◆ **Prompt**: The required output is a verbatim transcription of the listing, pictures excluded.

◆ **Raw data**:
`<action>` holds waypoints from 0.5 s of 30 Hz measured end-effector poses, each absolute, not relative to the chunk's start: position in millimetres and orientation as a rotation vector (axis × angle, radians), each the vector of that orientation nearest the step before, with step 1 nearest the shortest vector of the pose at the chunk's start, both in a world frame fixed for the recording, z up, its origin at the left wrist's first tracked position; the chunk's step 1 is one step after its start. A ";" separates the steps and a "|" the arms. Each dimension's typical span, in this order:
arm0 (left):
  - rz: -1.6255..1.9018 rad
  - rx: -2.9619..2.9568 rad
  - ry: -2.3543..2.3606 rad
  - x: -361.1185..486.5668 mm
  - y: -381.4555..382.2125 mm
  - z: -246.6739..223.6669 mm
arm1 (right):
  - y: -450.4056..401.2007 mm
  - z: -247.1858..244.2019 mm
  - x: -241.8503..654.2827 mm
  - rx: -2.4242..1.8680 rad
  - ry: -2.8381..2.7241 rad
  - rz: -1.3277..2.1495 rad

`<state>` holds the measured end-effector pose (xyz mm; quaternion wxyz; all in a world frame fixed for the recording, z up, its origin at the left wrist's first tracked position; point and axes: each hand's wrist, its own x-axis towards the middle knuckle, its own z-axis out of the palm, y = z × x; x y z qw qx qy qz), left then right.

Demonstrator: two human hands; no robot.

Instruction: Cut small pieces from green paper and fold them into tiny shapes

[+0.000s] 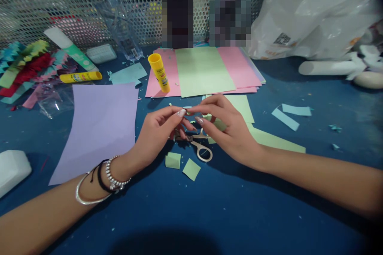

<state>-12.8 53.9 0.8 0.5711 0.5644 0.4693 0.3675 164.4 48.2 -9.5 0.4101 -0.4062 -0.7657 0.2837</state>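
Observation:
Near the middle of the view, my left hand (163,129) pinches a small pale green piece (187,110) between thumb and index finger. My right hand (229,127) reaches in from the right, its index fingertip touching that piece and its thumb held slightly apart below. Under the hands lie scissors (204,152) with light-coloured handles, their blades partly hidden by my left fingers. Two small green paper squares (191,169) rest just in front of the scissors. Larger green paper (277,139) lies partly beneath my right hand.
Purple paper (104,119) lies at the left. Behind the hands, an upright yellow glue stick (161,75) stands by stacked pink and green sheets (203,71). Blue strips (285,119) lie at the right, a plastic bag (299,16) behind. A white object (13,169) sits far left.

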 end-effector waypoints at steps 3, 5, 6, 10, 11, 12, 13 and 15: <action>0.848 1.322 1.101 -12.7 53.7 0.8 | 48.2 -9.3 164.4 -1.022 -1.909 0.720; 0.846 1.350 1.107 -12.4 53.7 1.0 | 48.3 -8.9 164.4 -1.023 -1.895 0.724; 0.847 1.361 1.103 -12.3 53.7 1.1 | 48.4 -8.7 164.3 -1.024 -1.888 0.725; 0.841 1.372 1.080 -12.1 54.0 1.5 | 49.0 -8.1 164.3 -1.034 -1.865 0.730; 0.838 1.375 1.081 -12.0 54.1 1.6 | 49.1 -8.0 164.4 -1.032 -1.860 0.734; 0.835 1.380 1.085 -12.0 54.1 1.7 | 49.1 -7.9 164.5 -1.030 -1.855 0.739; 0.833 1.385 1.086 -11.9 54.2 1.9 | 49.1 -7.8 164.6 -1.025 -1.850 0.743; 0.827 1.392 1.083 -11.7 54.2 2.3 | 49.0 -7.6 164.9 -1.021 -1.839 0.748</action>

◆ **Response to this exercise**:
`<action>` holds waypoints from 0.5 s of 30 Hz measured end-effector poses, each absolute, not relative to the chunk's start: position in millimetres and orientation as a rotation vector (axis × angle, radians), each the vector of that orientation nearest the step before, with step 1 nearest the shortest vector of the pose at the chunk's start, both in a world frame fixed for the recording, z up, its origin at the left wrist's first tracked position; the chunk's step 1 is one step after its start. A ";" separates the steps and a "|" the arms. Each dimension's typical span, in this order:
arm0 (left):
  - rz: -1.6255..1.9018 rad
  - rx: -2.9619..2.9568 rad
  - ry: -2.3543..2.3606 rad
  - x: -361.1185..486.5668 mm
  - y: -381.4555..382.2125 mm
  - z: -246.6739..223.6669 mm
arm1 (right):
  - y: -450.4056..401.2007 mm
  - z: -247.1858..244.2019 mm
  - x: -241.8503..654.2827 mm
  - rx: -2.4242..1.8680 rad
  - ry: -2.8381..2.7241 rad
  - rz: -1.3277..2.1495 rad

`<state>` holds the measured end-effector pose (xyz mm; quaternion wxyz; all in a world frame fixed for the recording, z up, its origin at the left wrist's first tracked position; point and axes: each hand's wrist, its own x-axis towards the middle knuckle, its own z-axis out of the palm, y = z × x; x y z qw qx qy qz), left then right.

Demonstrator: two human hands; no robot.

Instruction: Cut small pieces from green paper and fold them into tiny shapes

[+0.000s] 

<state>-12.8 53.9 0.8 0.5711 0.5644 0.4693 0.3675 164.4 48.2 -9.5 0.4101 -0.4062 -0.7657 0.2837</state>
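Observation:
Near the middle of the view, my left hand (163,129) pinches a small pale green piece (187,110) between thumb and index finger. My right hand (229,127) reaches in from the right, its index fingertip touching that piece and its thumb held slightly apart below. Under the hands lie scissors (204,152) with light-coloured handles, their blades partly hidden by my left fingers. Two small green paper squares (191,169) rest just in front of the scissors. Larger green paper (277,139) lies partly beneath my right hand.
Purple paper (104,119) lies at the left. Behind the hands, an upright yellow glue stick (161,75) stands by stacked pink and green sheets (203,71). Blue strips (285,119) lie at the right, a plastic bag (299,16) behind. A white object (13,169) sits far left.
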
 end-effector waypoints at steps 3, 5, 6, 10, 11, 12, 13 and 15: <action>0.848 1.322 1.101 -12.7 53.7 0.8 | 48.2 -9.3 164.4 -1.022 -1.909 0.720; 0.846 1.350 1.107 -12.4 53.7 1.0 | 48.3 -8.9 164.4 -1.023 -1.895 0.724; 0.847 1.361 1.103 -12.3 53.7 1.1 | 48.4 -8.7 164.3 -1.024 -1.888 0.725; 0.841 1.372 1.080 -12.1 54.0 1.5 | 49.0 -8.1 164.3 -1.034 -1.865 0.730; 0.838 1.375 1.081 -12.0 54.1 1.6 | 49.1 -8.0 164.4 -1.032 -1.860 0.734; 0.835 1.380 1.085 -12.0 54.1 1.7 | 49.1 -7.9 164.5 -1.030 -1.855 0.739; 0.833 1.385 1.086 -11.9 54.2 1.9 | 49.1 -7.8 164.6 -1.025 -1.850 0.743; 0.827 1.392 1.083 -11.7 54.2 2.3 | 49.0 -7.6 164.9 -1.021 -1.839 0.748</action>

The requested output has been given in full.